■ WORK TASK
What follows is a listing to transcribe exactly, leaving the pictures out.

■ RAW DATA
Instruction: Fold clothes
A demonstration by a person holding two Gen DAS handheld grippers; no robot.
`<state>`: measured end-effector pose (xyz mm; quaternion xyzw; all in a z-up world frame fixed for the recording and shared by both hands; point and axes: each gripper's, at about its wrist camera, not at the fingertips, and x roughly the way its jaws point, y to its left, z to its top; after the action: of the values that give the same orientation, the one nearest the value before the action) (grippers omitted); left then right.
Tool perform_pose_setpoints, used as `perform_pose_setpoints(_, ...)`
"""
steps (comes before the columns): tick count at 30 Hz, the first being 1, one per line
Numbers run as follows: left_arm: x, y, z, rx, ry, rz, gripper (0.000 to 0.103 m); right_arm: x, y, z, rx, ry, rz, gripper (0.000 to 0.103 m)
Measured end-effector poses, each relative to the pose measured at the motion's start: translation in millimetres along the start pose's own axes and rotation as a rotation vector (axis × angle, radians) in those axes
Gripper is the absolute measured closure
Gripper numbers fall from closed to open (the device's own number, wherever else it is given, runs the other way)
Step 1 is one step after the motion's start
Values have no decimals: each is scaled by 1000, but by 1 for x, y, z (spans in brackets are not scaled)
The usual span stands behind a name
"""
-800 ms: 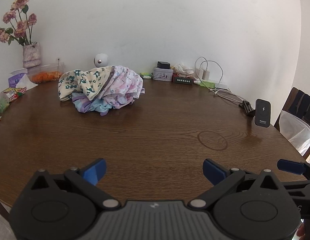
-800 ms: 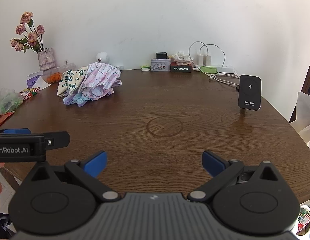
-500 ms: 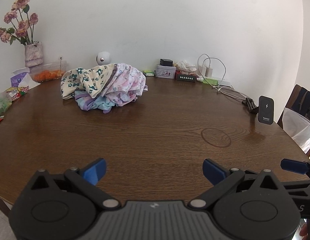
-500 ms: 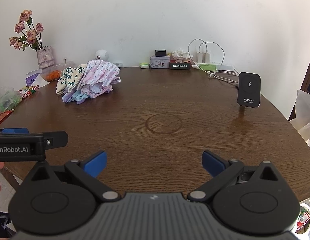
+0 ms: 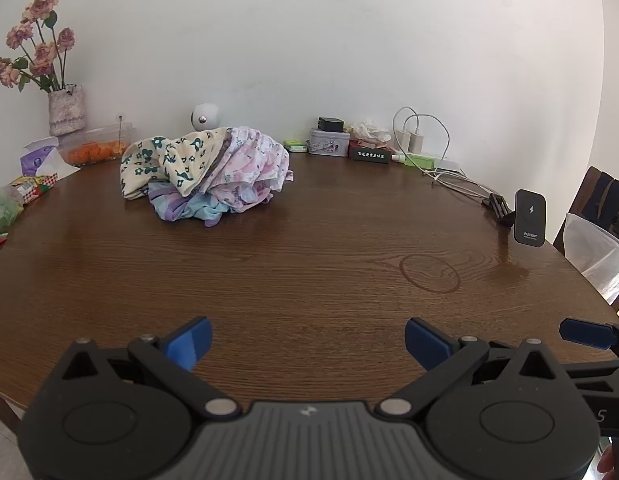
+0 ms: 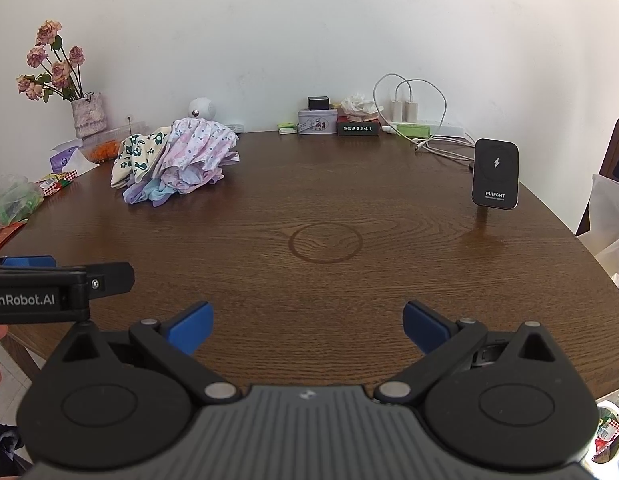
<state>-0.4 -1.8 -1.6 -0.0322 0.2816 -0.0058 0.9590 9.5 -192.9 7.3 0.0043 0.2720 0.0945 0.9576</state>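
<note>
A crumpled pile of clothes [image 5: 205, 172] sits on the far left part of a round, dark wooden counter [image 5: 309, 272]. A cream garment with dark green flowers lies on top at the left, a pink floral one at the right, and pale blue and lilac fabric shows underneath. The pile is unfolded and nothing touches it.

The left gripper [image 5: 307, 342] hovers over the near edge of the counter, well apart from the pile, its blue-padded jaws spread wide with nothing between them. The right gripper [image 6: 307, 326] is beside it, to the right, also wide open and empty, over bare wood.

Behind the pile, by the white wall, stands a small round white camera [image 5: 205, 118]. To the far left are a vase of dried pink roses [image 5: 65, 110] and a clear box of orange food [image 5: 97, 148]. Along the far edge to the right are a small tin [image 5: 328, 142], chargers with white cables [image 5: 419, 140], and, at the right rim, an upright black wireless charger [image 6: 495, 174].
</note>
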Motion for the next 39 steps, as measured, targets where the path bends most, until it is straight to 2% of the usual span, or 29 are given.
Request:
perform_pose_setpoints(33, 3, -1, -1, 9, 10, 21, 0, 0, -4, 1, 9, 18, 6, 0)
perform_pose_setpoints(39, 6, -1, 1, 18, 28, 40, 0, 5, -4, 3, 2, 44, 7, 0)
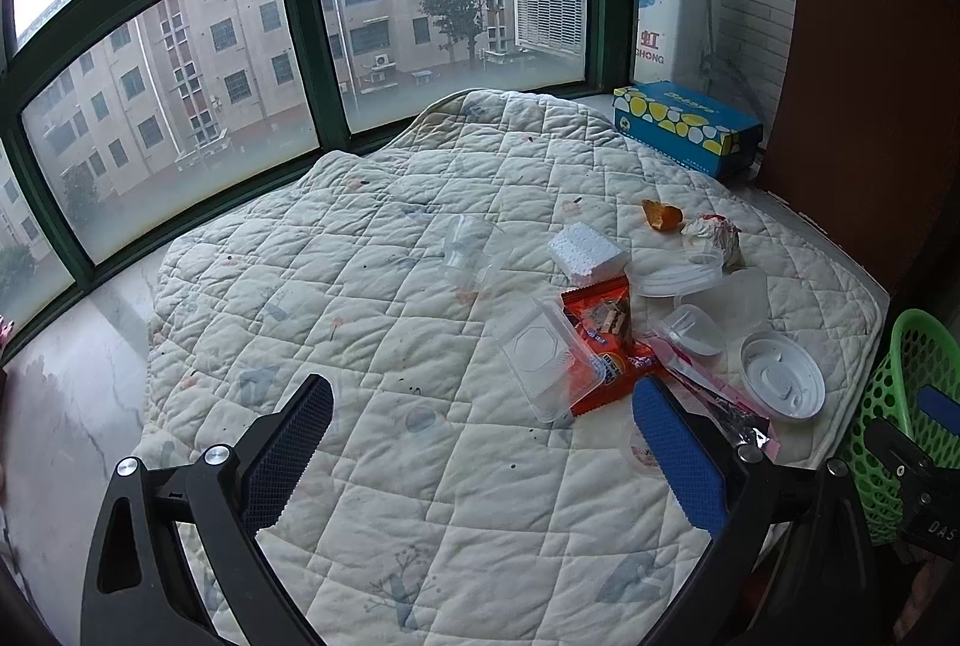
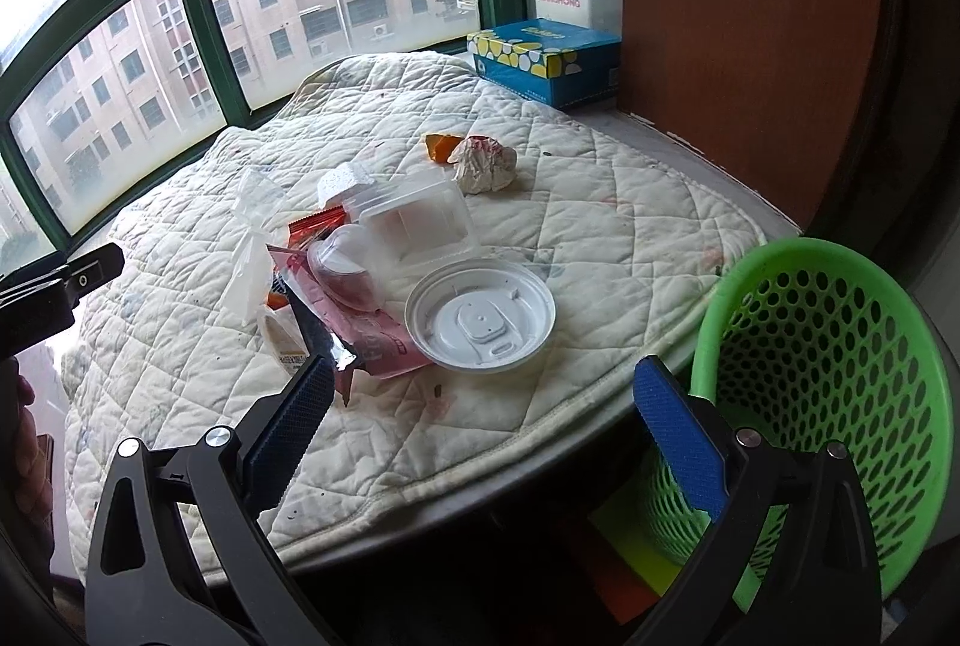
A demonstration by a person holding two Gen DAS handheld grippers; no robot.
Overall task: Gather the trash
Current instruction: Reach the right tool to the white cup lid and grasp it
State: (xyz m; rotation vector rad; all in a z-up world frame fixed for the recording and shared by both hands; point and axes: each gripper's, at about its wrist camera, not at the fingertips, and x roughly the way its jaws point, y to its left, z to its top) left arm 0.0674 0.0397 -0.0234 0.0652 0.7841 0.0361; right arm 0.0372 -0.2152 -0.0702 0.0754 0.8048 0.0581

■ ANSWER SPACE
Instruction: Fold clothes
A demonstration by a person holding two Gen DAS handheld grippers; no robot.
`<state>`: measured end-effector pose (xyz mm; quaternion xyzw; all in a z-up world frame fixed for the recording and shared by both hands; point and axes: each gripper's, at about its wrist camera, not at the fingertips, and x roughly the way its jaws point, y to its left, z to its top; after the action: of the values that give the same orientation, the one nearest the value before the action) (grippers omitted); left then right.
Tool perform_pose_setpoints, used as `perform_pose_setpoints(_, ...)`
"""
steps (comes before the columns): tick count at 30 Hz, the first being 1, one per line
Numbers run as follows: left_arm: x, y, z, rx, ry, rz, gripper (0.000 to 0.103 m); right_arm: x, y, z, rx, ry, rz, gripper (0.000 to 0.103 m)
Measured end-effector poses, each relative to the pose measured at the motion's start: translation in millimetres along the start pose's own axes and rotation as a rotation vector (axis × angle, radians) in those axes
Gripper is the absolute measured closure
Gripper numbers fall from closed to open (the device's own number, wherever else it is given, runs the other way)
Step 1 is one step after the motion's start
Values have no decimals: each is scaled by 1000, but by 1 for x, y, z (spans in brackets are not scaled)
The usual span stands behind a name
"""
-800 ms: 
-800 ms: 
-500 ms: 
-500 ms: 
+0 ms: 
+0 ms: 
<state>-0.4 -1.8 -1.6 -0.0322 0.2816 -0.0058 0.9590 9.5 -192.9 7.3 0.0043 0.2720 0.0945 0.9576</state>
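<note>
A crumpled pile of clothes [image 5: 205, 172] sits on the far left part of a round, dark wooden counter [image 5: 309, 272]. A cream garment with dark green flowers lies on top at the left, a pink floral one at the right, and pale blue and lilac fabric shows underneath. The pile is unfolded and nothing touches it.

The left gripper [image 5: 307, 342] hovers over the near edge of the counter, well apart from the pile, its blue-padded jaws spread wide with nothing between them. The right gripper [image 6: 307, 326] is beside it, to the right, also wide open and empty, over bare wood.

Behind the pile, by the white wall, stands a small round white camera [image 5: 205, 118]. To the far left are a vase of dried pink roses [image 5: 65, 110] and a clear box of orange food [image 5: 97, 148]. Along the far edge to the right are a small tin [image 5: 328, 142], chargers with white cables [image 5: 419, 140], and, at the right rim, an upright black wireless charger [image 6: 495, 174].
</note>
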Motion for the next 39 steps, as measured, targets where the path bends most, until it is straight to 2% of the usual span, or 29 are given.
Request:
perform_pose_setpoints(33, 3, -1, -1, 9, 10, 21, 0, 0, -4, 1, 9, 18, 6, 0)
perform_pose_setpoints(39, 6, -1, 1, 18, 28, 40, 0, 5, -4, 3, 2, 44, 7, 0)
A demonstration by a person holding two Gen DAS handheld grippers; no robot.
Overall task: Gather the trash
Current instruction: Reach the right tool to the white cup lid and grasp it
State: (xyz m; rotation vector rad; all in a z-up world frame fixed for the recording and shared by both hands; point and axes: each gripper's, at about its wrist camera, not at the fingertips, and x roughly the way its jaws point, y to its left, z to its top) left arm 0.0674 0.0397 -0.0234 0.0652 0.7841 0.0361; right arm 0.0372 -0.2152 -0.0702 0.0754 0.8048 0.0581

The answer is now complete.